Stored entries
Start of Block

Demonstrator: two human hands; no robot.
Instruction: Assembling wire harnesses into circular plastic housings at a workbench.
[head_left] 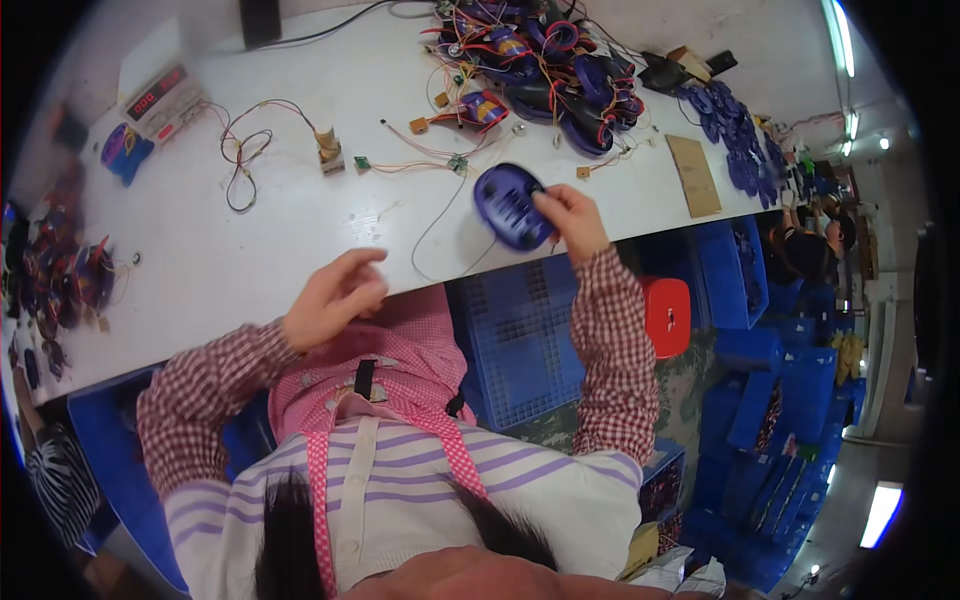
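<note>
My right hand (572, 222) pinches the right edge of a purple oval plastic shell (512, 207), held above the table's front edge with its hollow, ribbed side showing. A thin wire runs from near the shell down to the table edge and up toward a small green circuit board (457, 163) with red and white leads. My left hand (338, 298) hangs over the table's front edge with its fingers apart and nothing in them. On the white table (290, 250) beyond lies another small green board (361, 163), wired to the first.
A heap of purple shells with wires (560, 70) fills the far middle. A power supply (160, 103), a small upright block (329, 150) and a looped cable stand left. Cardboard (694, 176) and more purple shells (735, 140) lie right. Beside me are a red stool (667, 317) and blue crates (520, 345).
</note>
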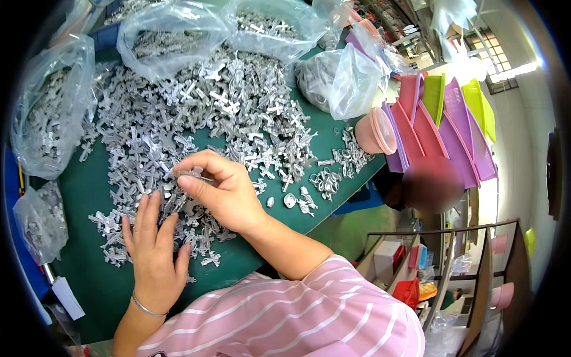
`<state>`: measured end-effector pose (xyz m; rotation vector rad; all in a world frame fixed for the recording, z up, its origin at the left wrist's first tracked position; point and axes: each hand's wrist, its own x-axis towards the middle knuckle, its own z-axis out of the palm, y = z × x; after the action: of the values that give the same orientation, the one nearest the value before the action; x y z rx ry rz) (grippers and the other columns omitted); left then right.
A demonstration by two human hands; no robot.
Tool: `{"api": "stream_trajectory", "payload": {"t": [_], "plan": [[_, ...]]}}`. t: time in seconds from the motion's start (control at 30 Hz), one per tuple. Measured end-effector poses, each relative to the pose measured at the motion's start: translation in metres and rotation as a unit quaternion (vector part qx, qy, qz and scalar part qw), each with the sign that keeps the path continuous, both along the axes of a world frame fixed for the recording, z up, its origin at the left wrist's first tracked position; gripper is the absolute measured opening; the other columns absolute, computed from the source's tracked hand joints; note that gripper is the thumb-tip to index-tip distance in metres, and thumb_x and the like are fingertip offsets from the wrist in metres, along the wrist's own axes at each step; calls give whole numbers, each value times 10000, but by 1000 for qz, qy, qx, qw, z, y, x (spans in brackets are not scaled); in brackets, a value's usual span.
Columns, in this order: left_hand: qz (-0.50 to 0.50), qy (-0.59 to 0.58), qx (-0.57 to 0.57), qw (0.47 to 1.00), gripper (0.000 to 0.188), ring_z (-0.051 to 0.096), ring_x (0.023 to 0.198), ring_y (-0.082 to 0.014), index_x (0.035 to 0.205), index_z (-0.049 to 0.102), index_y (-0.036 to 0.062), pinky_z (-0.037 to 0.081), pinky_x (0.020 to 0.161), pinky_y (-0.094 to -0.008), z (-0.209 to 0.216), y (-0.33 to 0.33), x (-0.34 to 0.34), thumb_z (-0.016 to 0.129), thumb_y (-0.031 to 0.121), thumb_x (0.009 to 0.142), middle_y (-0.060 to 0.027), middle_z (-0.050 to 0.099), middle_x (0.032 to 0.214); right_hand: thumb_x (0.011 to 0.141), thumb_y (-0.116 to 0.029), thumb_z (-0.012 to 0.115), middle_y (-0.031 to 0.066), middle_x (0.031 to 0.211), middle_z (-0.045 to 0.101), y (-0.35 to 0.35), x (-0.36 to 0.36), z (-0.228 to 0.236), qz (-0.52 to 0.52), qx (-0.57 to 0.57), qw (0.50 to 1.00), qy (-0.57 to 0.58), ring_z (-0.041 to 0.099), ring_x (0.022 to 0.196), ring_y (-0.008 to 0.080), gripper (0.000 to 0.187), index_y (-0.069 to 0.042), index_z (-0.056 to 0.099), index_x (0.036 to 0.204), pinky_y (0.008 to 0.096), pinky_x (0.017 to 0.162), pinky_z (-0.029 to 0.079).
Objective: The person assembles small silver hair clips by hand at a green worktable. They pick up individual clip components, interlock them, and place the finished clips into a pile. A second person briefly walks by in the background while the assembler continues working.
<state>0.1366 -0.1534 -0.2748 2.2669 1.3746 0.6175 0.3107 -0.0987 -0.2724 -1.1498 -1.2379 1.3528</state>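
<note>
A wide heap of small silver-grey metal pieces (238, 113), many of them cross-shaped, covers much of the green tabletop (77, 208). At the heap's near side my right hand (223, 193) pinches a small grey metal piece (195, 174) between thumb and fingertips; its exact shape is partly hidden. My left hand (151, 253) rests palm down to the left of it, fingers spread, the fingertips touching loose pieces at the heap's edge. More of these pieces lie just beneath and between both hands.
Clear plastic bags of metal pieces (172, 38) line the far and left sides. Small sorted piles (326, 181) and a pink cup (376, 131) sit near the right table edge. Beyond are stacked coloured trays (419, 131), another person (431, 184) and shelves (440, 229).
</note>
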Motion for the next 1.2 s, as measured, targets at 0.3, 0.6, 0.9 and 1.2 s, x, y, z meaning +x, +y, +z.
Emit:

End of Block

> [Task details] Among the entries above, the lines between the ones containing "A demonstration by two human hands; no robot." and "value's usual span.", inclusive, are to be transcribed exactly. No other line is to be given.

> [Solution to the problem]
A demonstration by two human hands; no robot.
Tool: `{"api": "stream_trajectory", "payload": {"t": [_], "plan": [[_, ...]]}}`. t: time in seconds from the motion's start (control at 30 Hz), one per tuple. Measured end-effector poses, each relative to the pose measured at the motion's start: translation in metres and rotation as a unit quaternion (vector part qx, qy, qz and scalar part qw), each with the sign that keeps the path continuous, both along the axes of a world frame fixed for the recording, z up, its origin at the left wrist's first tracked position; gripper is the absolute measured opening; the other columns absolute, computed from the source's tracked hand joints; note that gripper is the thumb-tip to index-tip distance in metres, and thumb_x and the like are fingertip offsets from the wrist in metres, along the wrist's own axes at each step; calls give whole numbers, each value times 10000, but by 1000 for qz, qy, qx, qw, z, y, x (spans in brackets are not scaled); in brackets, a value's usual span.

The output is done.